Muchos profesionales sanitarios continúan anclados a los prejuicios del pasado; que los enfermos a menudo sufren también la incomprensión de sus médicos.

¡Y luego los acusan de estar deprimidos e inventarse los síntomas! Yo diría que, si padeces un dolor o un cansancio crónicos e inhabilitantes y nadie te cree, lo más natural es que te agarres una depresión de caballo. En fin, siempre ha sido así; cada vez que la medicina desconoce algo, los galenos tienden a culpar al paciente, no a su propia ignorancia. Cuando la radiactividad empezó a deshacer los huesos de Pierre Curie, provocándole atroces dolores y dificultad de movimiento, los doctores a los que visitó, que no sabían los efectos del radio, le dijeron que eran imaginaciones suyas, pura neurastenia. Y aquí ruego a los médicos (a los que admiro: la mayoría de ellos, más que en otras profesiones, cumplen una vocación de servicio al prójimo) que no se sientan obligados a trompetear corporativamente su excelencia.
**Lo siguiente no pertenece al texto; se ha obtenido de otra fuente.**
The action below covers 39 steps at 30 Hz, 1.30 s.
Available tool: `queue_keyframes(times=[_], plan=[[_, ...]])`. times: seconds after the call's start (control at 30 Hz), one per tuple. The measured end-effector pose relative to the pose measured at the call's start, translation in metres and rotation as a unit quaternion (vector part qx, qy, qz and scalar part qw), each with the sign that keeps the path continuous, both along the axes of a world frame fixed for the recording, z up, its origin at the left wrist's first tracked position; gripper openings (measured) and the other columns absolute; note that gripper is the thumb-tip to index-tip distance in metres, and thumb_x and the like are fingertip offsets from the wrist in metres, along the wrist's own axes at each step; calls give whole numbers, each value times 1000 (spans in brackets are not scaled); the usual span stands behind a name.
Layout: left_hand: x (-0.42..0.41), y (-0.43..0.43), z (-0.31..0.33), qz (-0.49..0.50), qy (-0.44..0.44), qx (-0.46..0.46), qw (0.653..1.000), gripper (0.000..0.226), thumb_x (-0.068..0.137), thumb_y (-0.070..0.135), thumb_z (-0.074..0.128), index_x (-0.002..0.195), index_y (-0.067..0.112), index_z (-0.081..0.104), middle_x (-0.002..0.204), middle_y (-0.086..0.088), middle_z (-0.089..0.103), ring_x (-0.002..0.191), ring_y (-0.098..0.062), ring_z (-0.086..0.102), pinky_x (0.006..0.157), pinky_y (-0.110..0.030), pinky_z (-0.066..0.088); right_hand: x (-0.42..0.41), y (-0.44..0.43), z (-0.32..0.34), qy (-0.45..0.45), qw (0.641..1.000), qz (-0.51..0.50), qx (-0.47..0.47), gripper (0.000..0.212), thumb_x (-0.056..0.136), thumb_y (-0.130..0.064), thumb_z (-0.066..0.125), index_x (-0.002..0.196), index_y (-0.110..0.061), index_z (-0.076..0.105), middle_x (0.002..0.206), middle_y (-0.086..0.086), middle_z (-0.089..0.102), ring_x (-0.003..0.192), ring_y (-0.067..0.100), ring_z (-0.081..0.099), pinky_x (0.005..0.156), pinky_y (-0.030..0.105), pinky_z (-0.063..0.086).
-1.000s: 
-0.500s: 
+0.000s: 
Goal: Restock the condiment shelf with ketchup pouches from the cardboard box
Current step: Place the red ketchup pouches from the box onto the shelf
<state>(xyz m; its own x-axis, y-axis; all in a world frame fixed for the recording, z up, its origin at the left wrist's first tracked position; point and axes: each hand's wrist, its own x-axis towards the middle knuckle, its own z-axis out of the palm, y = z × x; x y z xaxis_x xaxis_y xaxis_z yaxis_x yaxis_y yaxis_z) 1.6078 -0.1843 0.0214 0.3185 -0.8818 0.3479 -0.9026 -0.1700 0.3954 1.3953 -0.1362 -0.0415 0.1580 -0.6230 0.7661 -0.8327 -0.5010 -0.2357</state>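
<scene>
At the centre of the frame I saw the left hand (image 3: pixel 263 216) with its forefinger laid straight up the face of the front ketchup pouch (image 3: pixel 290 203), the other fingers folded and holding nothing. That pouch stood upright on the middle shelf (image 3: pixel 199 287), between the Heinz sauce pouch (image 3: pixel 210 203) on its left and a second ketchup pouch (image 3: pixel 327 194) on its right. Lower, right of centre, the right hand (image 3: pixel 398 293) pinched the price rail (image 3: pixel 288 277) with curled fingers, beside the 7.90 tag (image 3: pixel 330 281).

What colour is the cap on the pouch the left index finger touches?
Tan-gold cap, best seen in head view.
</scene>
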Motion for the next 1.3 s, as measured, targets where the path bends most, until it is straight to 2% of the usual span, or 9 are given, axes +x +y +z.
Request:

Esto, el creer que lo que uno no sabe es erróneo o no existe, es propio de la soberbia humana y nos sucede a todos, aunque yo, que soy de letras pero siempre amé y mitifiqué la ciencia, creía que ésta mantenía un mayor rigor de pensamiento e intentaba buscar la verdad y eludir prejuicios. Pero ahora ya empiezo a sospechar que los de ciencias pueden ser tan arbitrarios como somos los de letras. Lo dice el neurocientífico Mariano Sigman en la genial entrevista que le hizo Martínez Ron en Vozpópuli: “Los científicos también tienen un pensamiento tribal (…) sin una opinión informada, también estás cometiendo un error igual (…) solo que lo cometes desde un lugar en el que te sientes mucho más valorado. En psicología hay mucha evidencia de que la gente que hace ciencia se hace más tribal que la gente que no hace ciencia”. De modo que un cierto nivel de conocimiento nos puede hacer más cerrados de mente y más arrogantes, cuando debería ser al revés. Como decía Einstein, “si quieres ser un buen científico, dedica un cuarto de hora al día a pensar lo contrario de lo que piensan tus amigos”. Eso quizá hubiera evitado, por ejemplo, añadir más dolor al dolor de estos enfermos.